Stored data entries
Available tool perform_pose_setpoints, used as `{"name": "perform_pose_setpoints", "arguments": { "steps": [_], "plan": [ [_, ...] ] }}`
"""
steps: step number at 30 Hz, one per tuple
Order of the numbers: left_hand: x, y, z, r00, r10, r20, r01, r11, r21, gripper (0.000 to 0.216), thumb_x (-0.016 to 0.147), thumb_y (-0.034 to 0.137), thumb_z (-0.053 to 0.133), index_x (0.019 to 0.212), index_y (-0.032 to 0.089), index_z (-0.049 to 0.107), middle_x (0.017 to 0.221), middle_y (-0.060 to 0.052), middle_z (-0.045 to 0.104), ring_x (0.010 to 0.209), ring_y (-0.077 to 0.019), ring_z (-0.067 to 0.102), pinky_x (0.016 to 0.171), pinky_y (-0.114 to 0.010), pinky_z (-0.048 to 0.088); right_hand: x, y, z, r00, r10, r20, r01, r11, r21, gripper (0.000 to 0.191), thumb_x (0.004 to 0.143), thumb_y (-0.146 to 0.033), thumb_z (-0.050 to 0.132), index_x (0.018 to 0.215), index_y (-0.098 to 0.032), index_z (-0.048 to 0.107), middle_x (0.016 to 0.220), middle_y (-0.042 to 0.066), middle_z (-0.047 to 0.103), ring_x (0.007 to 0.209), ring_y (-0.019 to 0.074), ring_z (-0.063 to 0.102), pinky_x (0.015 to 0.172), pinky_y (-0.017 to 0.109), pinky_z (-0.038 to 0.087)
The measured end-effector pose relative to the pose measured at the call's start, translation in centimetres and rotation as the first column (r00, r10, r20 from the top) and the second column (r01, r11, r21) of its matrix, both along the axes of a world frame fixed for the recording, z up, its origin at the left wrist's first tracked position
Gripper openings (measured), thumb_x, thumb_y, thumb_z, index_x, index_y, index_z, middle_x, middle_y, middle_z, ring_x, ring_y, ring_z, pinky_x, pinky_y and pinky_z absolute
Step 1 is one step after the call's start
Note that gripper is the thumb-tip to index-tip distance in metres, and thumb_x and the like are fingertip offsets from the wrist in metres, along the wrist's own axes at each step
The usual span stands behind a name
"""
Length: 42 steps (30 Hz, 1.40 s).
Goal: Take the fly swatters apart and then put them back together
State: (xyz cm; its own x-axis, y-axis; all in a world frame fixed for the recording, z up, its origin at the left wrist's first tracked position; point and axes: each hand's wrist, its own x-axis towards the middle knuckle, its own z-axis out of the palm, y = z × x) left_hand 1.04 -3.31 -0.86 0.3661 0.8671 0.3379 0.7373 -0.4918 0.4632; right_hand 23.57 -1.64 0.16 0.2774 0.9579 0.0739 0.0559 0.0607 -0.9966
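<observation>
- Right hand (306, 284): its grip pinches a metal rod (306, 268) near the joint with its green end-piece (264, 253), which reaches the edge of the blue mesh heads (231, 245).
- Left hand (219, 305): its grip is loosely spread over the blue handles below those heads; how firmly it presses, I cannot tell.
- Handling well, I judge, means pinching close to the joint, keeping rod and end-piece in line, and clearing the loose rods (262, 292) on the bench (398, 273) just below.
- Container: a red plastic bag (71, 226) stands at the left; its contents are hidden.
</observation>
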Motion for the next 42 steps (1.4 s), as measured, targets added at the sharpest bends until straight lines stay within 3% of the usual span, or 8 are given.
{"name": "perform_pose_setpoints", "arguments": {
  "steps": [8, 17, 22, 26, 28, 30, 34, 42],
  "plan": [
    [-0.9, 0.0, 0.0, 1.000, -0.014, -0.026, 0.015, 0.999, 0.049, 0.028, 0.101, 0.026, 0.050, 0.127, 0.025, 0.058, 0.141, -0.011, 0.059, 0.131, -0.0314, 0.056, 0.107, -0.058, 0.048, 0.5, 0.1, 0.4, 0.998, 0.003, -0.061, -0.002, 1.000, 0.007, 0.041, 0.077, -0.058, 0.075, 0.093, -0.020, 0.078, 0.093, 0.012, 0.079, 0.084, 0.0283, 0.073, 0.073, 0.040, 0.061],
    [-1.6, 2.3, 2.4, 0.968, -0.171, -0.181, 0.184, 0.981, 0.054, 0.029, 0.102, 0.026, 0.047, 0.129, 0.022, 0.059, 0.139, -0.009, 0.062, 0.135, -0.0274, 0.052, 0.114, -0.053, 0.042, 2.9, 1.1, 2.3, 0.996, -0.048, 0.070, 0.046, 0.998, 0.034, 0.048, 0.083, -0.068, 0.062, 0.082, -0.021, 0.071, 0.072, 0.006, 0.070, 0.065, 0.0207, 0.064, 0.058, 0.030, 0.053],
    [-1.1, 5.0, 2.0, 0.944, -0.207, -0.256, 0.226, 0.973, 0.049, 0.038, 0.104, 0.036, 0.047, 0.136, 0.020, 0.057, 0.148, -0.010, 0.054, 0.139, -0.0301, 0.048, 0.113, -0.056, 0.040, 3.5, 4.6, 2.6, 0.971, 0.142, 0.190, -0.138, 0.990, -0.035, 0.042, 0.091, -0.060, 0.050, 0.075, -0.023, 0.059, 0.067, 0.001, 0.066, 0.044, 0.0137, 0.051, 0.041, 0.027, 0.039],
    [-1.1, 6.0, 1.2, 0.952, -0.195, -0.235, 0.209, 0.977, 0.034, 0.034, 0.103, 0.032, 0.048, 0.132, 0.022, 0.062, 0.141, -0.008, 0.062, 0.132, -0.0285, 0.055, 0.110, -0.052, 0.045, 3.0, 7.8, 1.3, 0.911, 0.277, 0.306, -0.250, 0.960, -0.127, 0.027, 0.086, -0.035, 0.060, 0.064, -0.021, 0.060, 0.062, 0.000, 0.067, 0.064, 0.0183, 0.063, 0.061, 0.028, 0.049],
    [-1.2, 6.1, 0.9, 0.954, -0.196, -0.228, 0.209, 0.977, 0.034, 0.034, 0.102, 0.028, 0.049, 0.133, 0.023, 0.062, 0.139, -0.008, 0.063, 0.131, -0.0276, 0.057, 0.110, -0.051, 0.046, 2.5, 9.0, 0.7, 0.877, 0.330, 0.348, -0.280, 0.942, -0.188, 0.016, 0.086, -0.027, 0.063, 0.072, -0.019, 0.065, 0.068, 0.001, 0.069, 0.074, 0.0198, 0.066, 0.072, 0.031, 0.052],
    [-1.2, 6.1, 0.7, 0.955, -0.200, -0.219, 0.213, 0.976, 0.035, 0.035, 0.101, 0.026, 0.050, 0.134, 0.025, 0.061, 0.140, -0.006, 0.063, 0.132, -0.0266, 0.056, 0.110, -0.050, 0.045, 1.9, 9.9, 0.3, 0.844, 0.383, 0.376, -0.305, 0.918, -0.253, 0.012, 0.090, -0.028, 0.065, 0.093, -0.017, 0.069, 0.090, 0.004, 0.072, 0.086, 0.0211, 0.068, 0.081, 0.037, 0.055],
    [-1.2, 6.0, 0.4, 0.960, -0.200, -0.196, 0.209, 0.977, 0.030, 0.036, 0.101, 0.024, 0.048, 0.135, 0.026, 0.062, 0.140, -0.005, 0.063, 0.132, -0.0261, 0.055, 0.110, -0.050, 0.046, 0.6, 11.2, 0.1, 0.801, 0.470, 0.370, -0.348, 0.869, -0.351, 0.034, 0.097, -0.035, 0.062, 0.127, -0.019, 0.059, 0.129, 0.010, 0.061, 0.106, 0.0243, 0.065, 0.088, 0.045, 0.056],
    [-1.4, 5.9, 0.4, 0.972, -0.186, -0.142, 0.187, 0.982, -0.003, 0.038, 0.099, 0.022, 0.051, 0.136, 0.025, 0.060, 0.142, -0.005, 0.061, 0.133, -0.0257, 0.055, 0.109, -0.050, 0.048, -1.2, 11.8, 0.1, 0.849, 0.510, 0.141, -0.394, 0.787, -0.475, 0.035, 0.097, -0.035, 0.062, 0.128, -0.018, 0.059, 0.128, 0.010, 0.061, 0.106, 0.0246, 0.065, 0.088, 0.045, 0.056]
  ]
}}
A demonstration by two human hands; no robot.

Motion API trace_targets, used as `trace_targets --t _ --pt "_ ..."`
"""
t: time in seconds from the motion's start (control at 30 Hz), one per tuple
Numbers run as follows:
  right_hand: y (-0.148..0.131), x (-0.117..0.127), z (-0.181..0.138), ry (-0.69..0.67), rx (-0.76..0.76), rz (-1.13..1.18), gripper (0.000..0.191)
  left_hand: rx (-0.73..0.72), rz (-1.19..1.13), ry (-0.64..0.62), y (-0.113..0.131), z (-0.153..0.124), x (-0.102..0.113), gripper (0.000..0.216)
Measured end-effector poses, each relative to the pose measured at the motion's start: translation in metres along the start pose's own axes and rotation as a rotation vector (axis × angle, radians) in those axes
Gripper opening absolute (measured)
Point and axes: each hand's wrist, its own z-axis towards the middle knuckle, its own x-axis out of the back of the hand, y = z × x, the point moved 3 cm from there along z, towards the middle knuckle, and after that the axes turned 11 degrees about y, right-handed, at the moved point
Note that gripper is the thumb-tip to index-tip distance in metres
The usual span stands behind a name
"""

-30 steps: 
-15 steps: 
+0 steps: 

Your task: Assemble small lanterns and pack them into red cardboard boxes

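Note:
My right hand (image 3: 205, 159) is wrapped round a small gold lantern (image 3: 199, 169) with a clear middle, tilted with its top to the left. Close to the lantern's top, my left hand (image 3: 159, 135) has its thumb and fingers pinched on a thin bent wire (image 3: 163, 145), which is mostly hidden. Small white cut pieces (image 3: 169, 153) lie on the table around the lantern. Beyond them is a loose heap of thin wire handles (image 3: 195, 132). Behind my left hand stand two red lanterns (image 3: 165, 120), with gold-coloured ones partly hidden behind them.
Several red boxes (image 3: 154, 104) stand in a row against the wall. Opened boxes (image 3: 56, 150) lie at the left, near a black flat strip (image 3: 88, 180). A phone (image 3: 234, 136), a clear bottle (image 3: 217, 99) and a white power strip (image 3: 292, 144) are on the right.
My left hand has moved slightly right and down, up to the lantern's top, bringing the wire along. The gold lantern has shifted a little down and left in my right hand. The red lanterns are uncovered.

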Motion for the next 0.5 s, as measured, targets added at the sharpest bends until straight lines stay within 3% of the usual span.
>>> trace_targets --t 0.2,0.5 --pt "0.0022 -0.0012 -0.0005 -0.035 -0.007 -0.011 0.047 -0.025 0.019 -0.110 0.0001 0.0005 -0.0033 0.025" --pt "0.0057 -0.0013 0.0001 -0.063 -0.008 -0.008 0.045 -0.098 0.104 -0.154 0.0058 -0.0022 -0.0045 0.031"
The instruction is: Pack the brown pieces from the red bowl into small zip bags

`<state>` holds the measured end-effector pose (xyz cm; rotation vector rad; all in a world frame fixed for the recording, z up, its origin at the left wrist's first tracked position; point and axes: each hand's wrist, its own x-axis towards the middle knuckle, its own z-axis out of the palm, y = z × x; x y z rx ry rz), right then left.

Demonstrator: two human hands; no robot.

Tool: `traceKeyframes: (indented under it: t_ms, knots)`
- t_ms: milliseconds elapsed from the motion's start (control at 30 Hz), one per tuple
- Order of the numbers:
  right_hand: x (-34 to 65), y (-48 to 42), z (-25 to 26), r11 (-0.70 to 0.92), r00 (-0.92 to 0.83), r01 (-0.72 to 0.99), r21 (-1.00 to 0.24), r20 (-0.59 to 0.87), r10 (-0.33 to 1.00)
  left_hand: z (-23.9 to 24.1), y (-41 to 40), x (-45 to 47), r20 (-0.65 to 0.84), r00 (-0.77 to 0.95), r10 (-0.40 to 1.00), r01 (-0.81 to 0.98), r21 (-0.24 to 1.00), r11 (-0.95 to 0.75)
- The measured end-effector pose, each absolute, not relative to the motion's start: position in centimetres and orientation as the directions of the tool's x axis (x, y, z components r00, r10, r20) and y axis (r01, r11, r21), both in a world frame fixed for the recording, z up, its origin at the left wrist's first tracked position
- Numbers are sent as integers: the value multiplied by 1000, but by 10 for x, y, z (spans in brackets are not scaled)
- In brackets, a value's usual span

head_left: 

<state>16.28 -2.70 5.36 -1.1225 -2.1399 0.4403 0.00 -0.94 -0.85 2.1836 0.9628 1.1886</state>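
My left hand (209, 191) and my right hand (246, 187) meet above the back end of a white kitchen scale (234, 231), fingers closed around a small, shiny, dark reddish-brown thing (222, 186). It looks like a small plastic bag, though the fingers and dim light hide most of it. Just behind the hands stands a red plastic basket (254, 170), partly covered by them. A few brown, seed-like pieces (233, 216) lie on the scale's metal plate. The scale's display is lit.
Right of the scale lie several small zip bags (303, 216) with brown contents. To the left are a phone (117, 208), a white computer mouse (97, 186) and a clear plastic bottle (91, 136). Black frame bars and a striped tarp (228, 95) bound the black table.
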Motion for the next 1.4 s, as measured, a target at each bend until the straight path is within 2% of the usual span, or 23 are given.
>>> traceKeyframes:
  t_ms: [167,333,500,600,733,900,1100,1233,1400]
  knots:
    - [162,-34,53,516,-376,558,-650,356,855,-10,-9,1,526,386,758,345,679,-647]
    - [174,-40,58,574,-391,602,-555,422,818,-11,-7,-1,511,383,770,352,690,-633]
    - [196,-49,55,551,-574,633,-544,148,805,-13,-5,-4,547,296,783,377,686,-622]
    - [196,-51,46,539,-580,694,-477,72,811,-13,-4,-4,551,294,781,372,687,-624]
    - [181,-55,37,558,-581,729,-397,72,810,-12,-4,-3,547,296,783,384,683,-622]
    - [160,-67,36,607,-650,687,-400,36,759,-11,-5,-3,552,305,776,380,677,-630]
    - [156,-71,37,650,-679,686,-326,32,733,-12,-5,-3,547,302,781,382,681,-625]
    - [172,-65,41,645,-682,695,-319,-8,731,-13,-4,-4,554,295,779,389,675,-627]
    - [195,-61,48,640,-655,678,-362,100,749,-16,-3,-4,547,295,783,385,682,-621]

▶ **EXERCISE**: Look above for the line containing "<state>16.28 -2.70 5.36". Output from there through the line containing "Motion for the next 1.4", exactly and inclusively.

▶ **YOUR SOLUTION**:
<state>16.28 -2.70 5.36 -1.1225 -2.1399 0.4403 0.00 -0.94 -0.85 2.1836 0.9628 1.1886</state>
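My left hand (209, 191) and my right hand (246, 187) meet above the back end of a white kitchen scale (234, 231), fingers closed around a small, shiny, dark reddish-brown thing (222, 186). It looks like a small plastic bag, though the fingers and dim light hide most of it. Just behind the hands stands a red plastic basket (254, 170), partly covered by them. A few brown, seed-like pieces (233, 216) lie on the scale's metal plate. The scale's display is lit.
Right of the scale lie several small zip bags (303, 216) with brown contents. To the left are a phone (117, 208), a white computer mouse (97, 186) and a clear plastic bottle (91, 136). Black frame bars and a striped tarp (228, 95) bound the black table.
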Motion for the next 1.4 s, as measured, a target at each bend until the straight path is within 2% of the usual span, or 23 are given.

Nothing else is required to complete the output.